EXERCISE INSTRUCTIONS - From the data below, repeat exactly the lines from the line with "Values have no" to the line with "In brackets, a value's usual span", both included.

──────────────────────────────

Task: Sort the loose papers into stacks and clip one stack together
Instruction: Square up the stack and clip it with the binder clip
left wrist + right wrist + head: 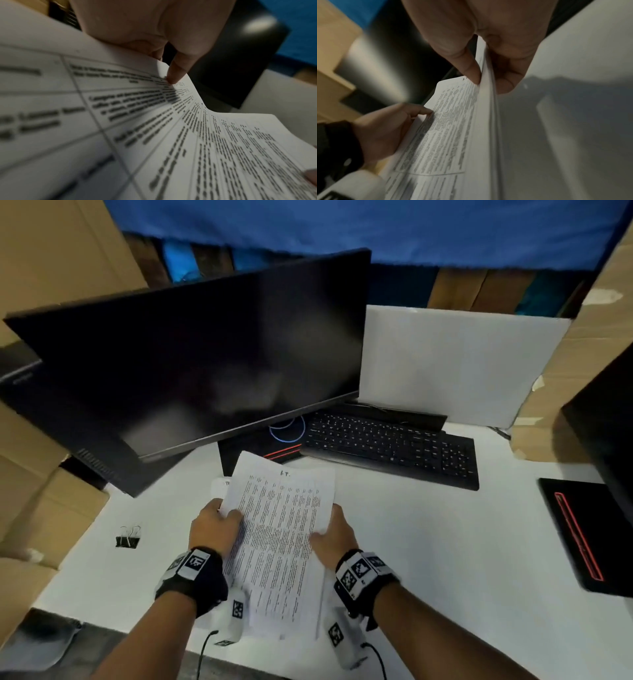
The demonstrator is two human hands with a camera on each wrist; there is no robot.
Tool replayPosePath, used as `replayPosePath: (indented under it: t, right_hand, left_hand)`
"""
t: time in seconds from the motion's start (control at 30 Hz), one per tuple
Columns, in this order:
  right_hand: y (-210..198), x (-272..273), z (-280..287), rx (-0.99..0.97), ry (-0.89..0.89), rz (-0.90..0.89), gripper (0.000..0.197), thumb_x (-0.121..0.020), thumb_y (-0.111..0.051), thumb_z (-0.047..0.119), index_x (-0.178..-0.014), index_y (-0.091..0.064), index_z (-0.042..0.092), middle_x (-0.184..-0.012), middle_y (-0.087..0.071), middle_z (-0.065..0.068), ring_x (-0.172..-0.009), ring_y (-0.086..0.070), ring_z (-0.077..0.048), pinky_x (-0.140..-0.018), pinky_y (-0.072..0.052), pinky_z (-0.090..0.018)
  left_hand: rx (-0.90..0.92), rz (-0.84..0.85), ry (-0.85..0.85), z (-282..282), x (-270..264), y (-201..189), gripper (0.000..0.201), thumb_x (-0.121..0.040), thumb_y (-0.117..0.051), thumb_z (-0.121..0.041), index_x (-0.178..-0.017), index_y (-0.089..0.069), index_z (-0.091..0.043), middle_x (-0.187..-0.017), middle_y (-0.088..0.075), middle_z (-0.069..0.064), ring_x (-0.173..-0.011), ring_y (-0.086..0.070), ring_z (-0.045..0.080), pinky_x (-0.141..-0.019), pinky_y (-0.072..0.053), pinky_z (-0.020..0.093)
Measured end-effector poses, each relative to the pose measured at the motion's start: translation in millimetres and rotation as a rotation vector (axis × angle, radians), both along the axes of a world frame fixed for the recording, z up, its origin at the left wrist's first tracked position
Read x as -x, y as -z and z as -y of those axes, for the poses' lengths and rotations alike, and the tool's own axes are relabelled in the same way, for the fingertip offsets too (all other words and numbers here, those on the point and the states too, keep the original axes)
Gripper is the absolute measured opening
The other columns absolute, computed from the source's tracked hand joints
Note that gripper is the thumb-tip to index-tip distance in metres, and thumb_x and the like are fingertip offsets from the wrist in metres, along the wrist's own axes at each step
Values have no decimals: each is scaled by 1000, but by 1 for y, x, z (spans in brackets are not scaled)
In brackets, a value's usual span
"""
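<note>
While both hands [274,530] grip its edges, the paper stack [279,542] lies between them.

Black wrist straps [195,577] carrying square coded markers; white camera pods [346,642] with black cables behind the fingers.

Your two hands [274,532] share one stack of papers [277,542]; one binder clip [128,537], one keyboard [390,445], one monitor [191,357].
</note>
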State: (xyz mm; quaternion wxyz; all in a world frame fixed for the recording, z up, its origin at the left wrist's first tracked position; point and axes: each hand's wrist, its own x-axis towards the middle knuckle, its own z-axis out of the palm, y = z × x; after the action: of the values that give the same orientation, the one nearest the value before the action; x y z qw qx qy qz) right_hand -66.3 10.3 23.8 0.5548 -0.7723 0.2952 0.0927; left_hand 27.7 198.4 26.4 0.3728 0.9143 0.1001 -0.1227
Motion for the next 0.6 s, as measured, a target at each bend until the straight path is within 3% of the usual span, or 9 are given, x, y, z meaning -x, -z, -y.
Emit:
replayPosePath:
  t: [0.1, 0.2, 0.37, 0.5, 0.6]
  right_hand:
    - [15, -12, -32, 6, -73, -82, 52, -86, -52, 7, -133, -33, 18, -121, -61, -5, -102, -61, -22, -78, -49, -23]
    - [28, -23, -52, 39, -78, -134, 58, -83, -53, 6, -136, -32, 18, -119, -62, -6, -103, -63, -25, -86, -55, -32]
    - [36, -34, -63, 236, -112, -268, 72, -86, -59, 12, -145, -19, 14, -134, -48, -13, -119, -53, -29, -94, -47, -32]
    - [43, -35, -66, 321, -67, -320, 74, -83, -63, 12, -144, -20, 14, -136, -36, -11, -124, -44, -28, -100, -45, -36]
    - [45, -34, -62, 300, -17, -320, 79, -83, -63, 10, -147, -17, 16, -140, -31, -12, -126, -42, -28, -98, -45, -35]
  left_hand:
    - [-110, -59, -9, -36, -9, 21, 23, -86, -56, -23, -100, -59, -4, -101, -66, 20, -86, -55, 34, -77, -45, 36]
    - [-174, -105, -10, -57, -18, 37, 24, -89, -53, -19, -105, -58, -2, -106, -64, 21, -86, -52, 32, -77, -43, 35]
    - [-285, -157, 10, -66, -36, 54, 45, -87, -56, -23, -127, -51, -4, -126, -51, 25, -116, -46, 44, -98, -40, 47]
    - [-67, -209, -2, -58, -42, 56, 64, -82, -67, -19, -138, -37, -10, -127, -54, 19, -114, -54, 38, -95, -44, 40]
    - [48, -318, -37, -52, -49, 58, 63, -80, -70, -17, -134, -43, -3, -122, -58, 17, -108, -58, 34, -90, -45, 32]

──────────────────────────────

WRITTEN ANSWER -
Values have no decimals: each is scaled by 1000, but by 1 for y, x, z (spans in brackets are not scaled)
In brackets, a value's usual span

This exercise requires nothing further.